Rogers v. Commissioner of Social Security
ORDER adopting Report and Recommendation re 19 Report and Recommendation affirming the decision by the Commissioner. Signed by Judge Michael R. Barrett on 9/29/17. (ba)
UNITED STATES DISTRICT COURT
SOUTHERN DISTRICT OF OHIO
James Stanley Rogers, Jr.,
Case No. 1:16cv861
Commissioner of Social Security
Judge Michael R. Barrett
This matter is before the Court upon the Magistrate Judge’s August 15, 2017,
Report and Recommendation (“R&R”) recommending that the decision of the
Commissioner be affirmed and this matter be closed on the docket of the Court. (Doc.
When objections are received to a magistrate judge’s report and recommendation
on a dispositive matter, the district judge “must determine de novo any part of the
magistrate judge’s disposition that has been properly objected to.” Fed. R. Civ. P.

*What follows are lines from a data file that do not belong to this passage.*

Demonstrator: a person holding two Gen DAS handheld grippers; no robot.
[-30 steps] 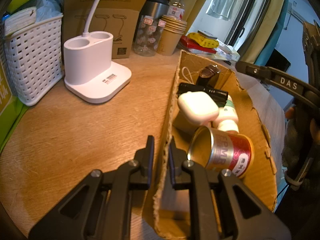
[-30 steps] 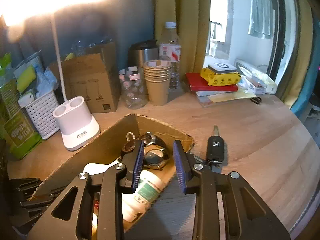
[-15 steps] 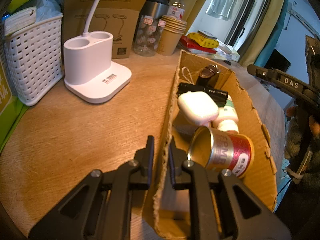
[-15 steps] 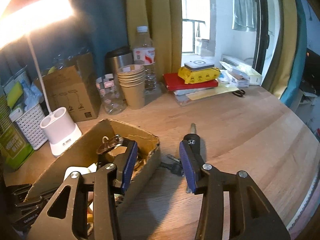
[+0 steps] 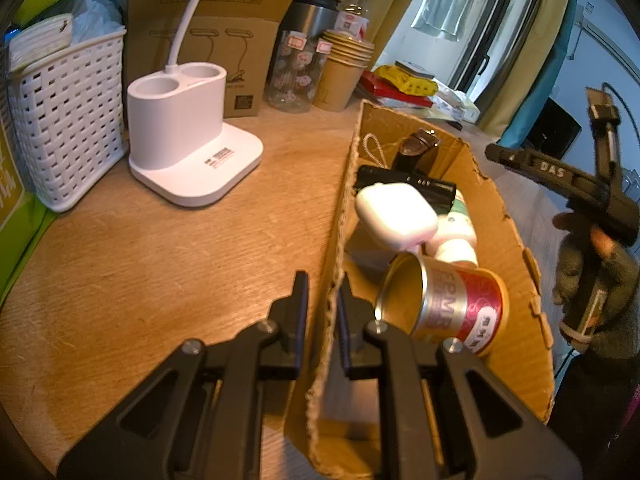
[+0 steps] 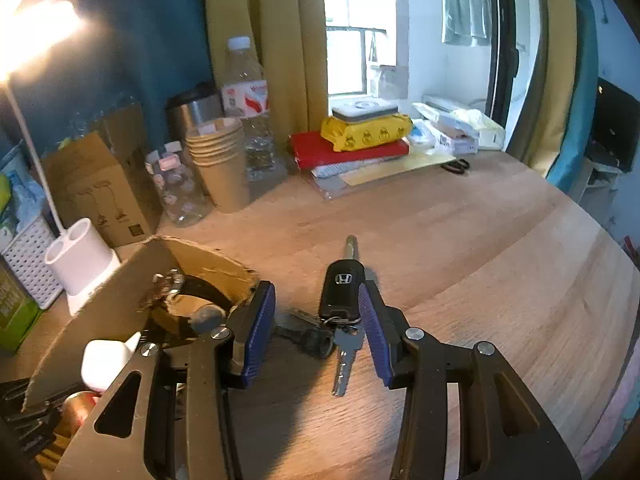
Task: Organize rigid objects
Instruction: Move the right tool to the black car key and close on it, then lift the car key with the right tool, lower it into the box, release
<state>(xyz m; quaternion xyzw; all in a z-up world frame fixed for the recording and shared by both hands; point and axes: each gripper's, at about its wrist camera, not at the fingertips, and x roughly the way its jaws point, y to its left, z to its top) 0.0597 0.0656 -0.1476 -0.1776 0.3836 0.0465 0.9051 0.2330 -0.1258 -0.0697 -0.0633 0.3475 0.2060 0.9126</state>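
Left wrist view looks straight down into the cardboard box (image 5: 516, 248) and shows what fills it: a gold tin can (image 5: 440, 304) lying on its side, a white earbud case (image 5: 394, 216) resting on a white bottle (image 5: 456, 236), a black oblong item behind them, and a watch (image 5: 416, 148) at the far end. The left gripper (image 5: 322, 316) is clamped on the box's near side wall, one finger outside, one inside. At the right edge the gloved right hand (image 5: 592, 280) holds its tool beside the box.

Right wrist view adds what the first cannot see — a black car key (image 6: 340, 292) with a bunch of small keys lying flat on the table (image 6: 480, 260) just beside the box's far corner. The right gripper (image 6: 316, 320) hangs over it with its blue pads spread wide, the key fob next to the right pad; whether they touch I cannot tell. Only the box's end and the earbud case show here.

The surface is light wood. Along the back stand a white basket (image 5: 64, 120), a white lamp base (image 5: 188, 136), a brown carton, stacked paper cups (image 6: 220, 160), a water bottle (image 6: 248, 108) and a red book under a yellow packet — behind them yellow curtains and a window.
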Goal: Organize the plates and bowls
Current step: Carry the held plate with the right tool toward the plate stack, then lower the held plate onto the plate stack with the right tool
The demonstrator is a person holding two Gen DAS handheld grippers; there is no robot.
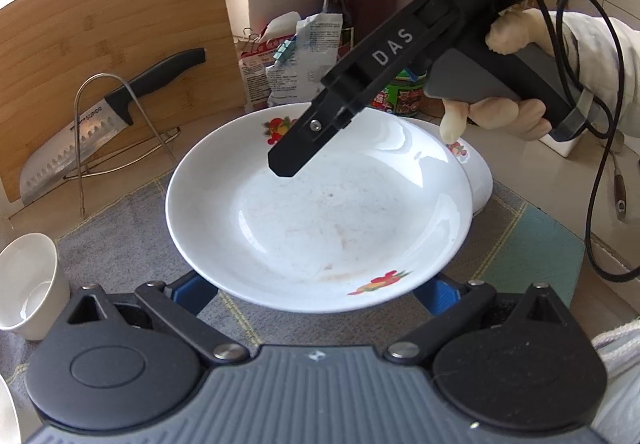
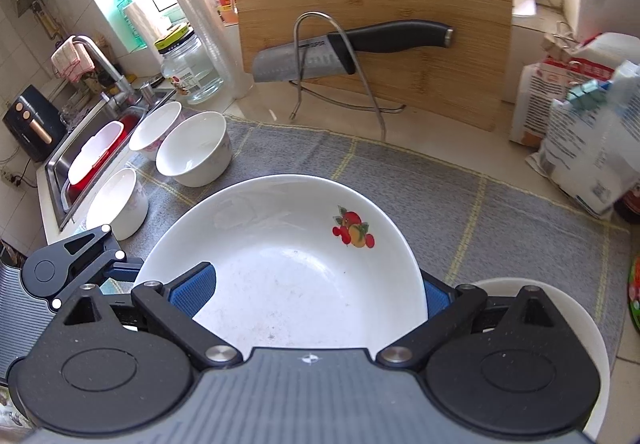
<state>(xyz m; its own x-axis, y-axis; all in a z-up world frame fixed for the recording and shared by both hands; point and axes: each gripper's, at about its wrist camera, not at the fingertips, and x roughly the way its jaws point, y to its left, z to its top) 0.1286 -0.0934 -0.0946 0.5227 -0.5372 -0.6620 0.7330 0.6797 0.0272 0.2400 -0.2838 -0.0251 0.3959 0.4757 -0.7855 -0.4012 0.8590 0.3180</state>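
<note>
A white plate with fruit decals (image 1: 320, 224) (image 2: 288, 284) sits tilted over the grey mat (image 2: 500, 212). Its far right edge overlaps a second white plate (image 1: 478, 172) (image 2: 572, 328). My left gripper (image 1: 314, 294) is spread wide, and both blue pads (image 1: 192, 294) reach under the plate's near rim. My right gripper (image 2: 316, 292) comes in from the far side and its fingers also stand wide apart. One of its pads (image 2: 194, 286) lies over the plate's inside; the other is behind the rim. Its near finger (image 1: 284, 164) hangs over the plate.
Three white bowls (image 2: 194, 148) (image 2: 156, 130) (image 2: 118, 204) stand at the mat's left edge beside the sink (image 2: 60, 180). A cutting board (image 2: 372, 24) leans at the back, with a knife (image 2: 344, 48) on a wire rack. Food bags (image 2: 580, 148) and bottles (image 1: 334, 4) crowd the right.
</note>
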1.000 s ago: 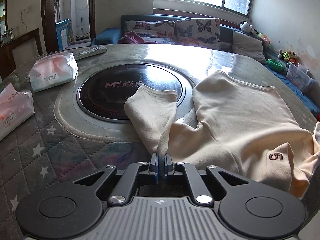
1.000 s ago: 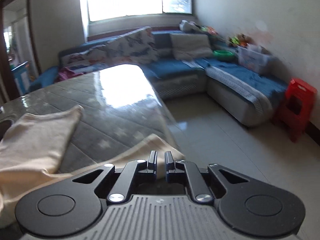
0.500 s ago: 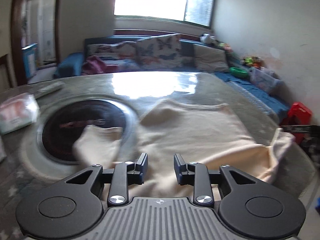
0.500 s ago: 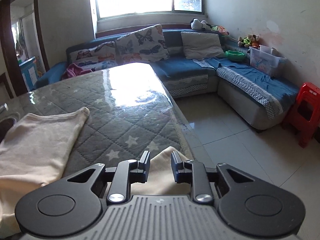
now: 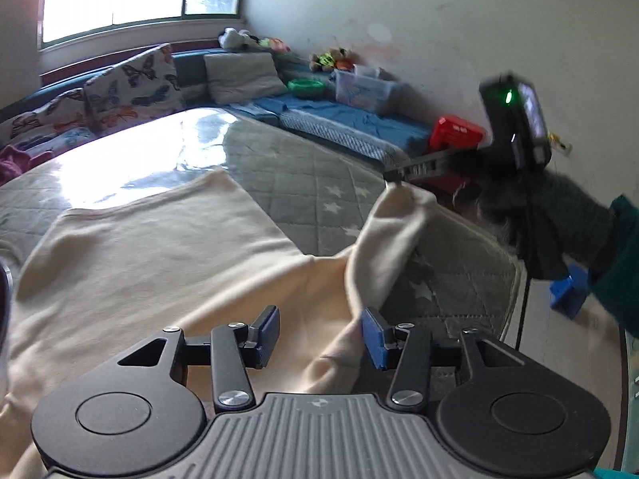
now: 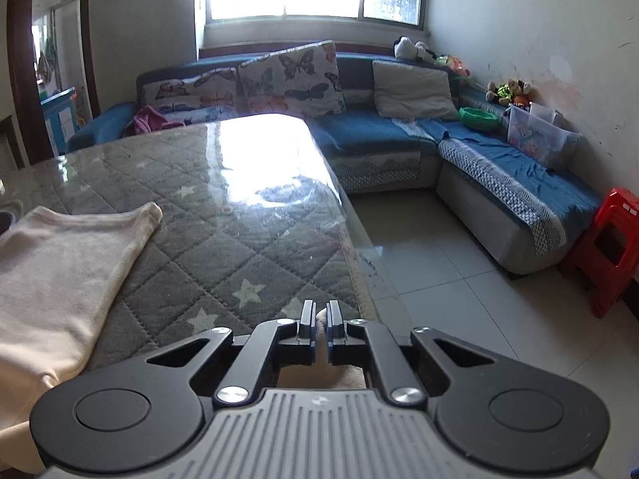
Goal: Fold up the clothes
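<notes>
A cream sweatshirt (image 5: pixel 151 255) lies spread on the quilted table (image 5: pixel 319 183). One sleeve (image 5: pixel 391 223) rises from it toward the table's right edge. My right gripper (image 5: pixel 393 175) is shut on the end of that sleeve; in its own view a bit of cream cloth (image 6: pixel 320 313) shows between its closed pads, and the right gripper (image 6: pixel 319 315) hangs over the table's edge. My left gripper (image 5: pixel 319 331) hovers low over the base of that sleeve. Its jaws are opening, with cloth under them but nothing pinched. The garment's body (image 6: pixel 60 263) shows at left in the right wrist view.
A person's hand in a dark sleeve (image 5: pixel 567 223) holds the right gripper. Beyond the table stand a blue corner sofa (image 6: pixel 399 135) with butterfly cushions (image 6: pixel 291 76), a red stool (image 6: pixel 611 247) and a clear box (image 6: pixel 539 135). Tiled floor (image 6: pixel 439 279) lies right of the table.
My left gripper let go of the left sleeve, opened and swung right across the garment to the other sleeve. My right gripper opened briefly, then shut on that sleeve's end.
</notes>
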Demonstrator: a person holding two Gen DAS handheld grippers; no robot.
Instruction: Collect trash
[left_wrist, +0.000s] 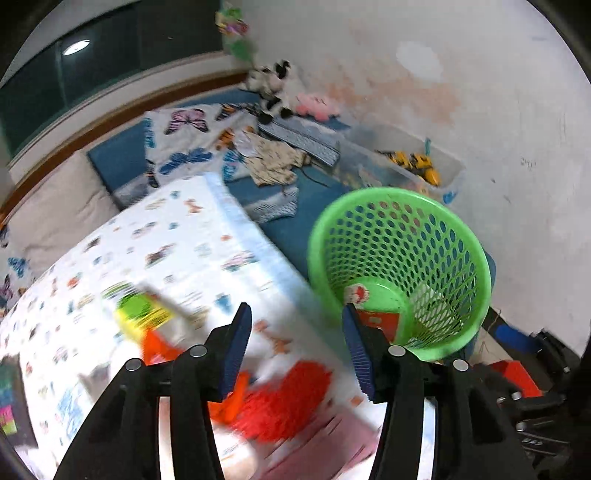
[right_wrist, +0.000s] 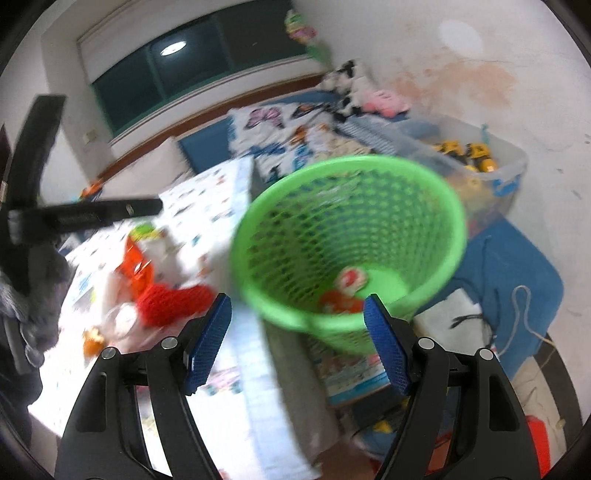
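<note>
Right now both empty: left gripper (left_wrist: 297, 314) half spread, right gripper (right_wrist: 297, 306) wide. Trash: red mesh (right_wrist: 173, 301) and orange wrapper (right_wrist: 136, 266) on the mattress (left_wrist: 207, 236) near its basket-side edge. Risk: clipping the green basket (left_wrist: 400, 269) rim and tipping it. Little room at that edge.

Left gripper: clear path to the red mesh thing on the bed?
Probably yes. The left gripper is open and empty, and the red mesh thing lies uncovered on the bed just below it.
</note>
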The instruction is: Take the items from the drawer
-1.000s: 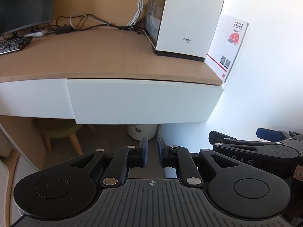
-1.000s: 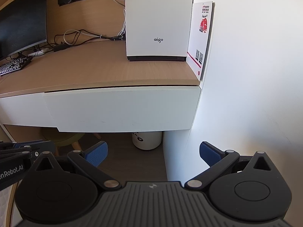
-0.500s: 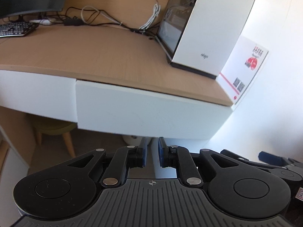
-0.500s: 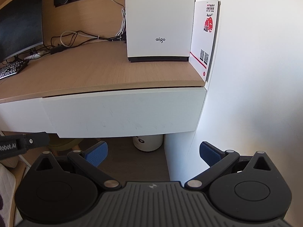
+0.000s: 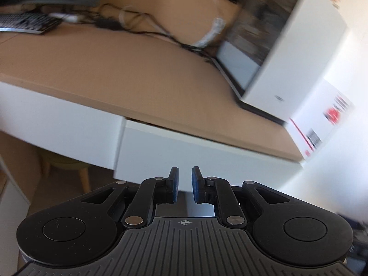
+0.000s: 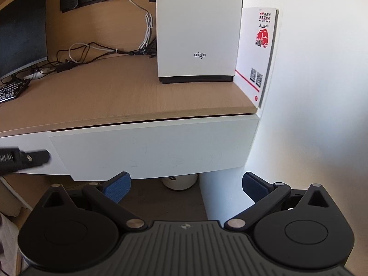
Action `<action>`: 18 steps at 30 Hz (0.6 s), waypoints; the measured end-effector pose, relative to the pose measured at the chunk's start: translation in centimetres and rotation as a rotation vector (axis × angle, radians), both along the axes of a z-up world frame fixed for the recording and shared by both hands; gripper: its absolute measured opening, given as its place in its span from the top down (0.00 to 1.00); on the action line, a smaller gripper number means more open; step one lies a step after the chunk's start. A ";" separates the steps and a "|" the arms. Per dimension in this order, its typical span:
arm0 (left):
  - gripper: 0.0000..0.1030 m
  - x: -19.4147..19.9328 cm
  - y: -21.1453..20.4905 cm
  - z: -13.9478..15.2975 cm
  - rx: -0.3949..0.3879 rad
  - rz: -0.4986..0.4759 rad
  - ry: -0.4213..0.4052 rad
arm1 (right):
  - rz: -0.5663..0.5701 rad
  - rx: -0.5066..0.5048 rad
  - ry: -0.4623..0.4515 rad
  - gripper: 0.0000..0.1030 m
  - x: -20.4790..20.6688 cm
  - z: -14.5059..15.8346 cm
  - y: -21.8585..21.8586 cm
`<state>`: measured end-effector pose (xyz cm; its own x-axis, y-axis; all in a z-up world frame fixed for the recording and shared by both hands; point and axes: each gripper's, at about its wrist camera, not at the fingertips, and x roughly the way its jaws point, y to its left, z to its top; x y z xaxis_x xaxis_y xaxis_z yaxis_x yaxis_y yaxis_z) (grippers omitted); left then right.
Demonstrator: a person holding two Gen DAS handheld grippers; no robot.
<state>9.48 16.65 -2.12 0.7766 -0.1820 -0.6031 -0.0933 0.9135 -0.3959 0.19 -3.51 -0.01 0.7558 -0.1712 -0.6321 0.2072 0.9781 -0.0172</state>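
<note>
The drawer is a plain white panel with no handle in sight, set flush under the front edge of the light wooden counter, at its right end against the white wall. It is closed, with only a thin dark seam along its top, and faint scuffs mark its face. The left hand-held gripper points at the drawer's lower edge, its blue pads nearly together with nothing between them. The right hand-held gripper is spread wide and empty, below the drawer front. A white computer case stands on the counter above.
</note>
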 end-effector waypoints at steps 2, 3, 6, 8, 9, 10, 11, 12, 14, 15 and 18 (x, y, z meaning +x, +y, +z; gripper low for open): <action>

72(b)(3). After review, the district judge “may accept, reject, or modify the recommended
disposition; receive further evidence; or return the matter to the magistrate judge with
instructions.” Id.; see also 28 U.S.C. § 636(b)(1). Notice was given to the parties under
28 U.S.C. ' 636(b)(1)(c). Plaintiff filed objections to the Magistrate Judge=s R&R. (Doc.
21). The Commissioner filed a response to those objections. (Doc. 22).
The Magistrate Judge completed a comprehensive review of the record and the
same will not be repeated here.
Plaintiff maintains that the Magistrate Judge’s R&R was in error for the following
reasons: (1) the ALJ misapplied the Drummond rule; (2) the ALJ failed to give proper
weight to the opinion of his treating physician, Dr. Gary L. Ray, M.D.; and (3) the ALJ’s
credibility determination was in error.
Plaintiff explains that under Drummond, the ALJ set aside the RFC determination
made by the ALJ in the previous determination, but then made the same RFC
determination, with the exception of adding manipulative limitations and a limitation on
exposures to hazards. Plaintiff argues that the ALJ did not cite to the specific “new and
material” evidence in the record which would support setting aside the prior final decision
in Plaintiff’s previous application for benefits.
In Drummond, the Sixth Circuit held that Social Security claimants and the
Commissioner are barred from re-litigating issues that have previously been determined
at the administrative level. 126 F.3d 837 (6th Cir. 1997). Drummond mandates that
“[a]bsent evidence of improvement in a claimant's condition,” the findings of an ALJ as
part of a prior disability determination are binding on a subsequent ALJ in later
proceedings. Id. at 842; see also AR 98-4(6), 1998 WL 283902, at *3 (June 1, 1998).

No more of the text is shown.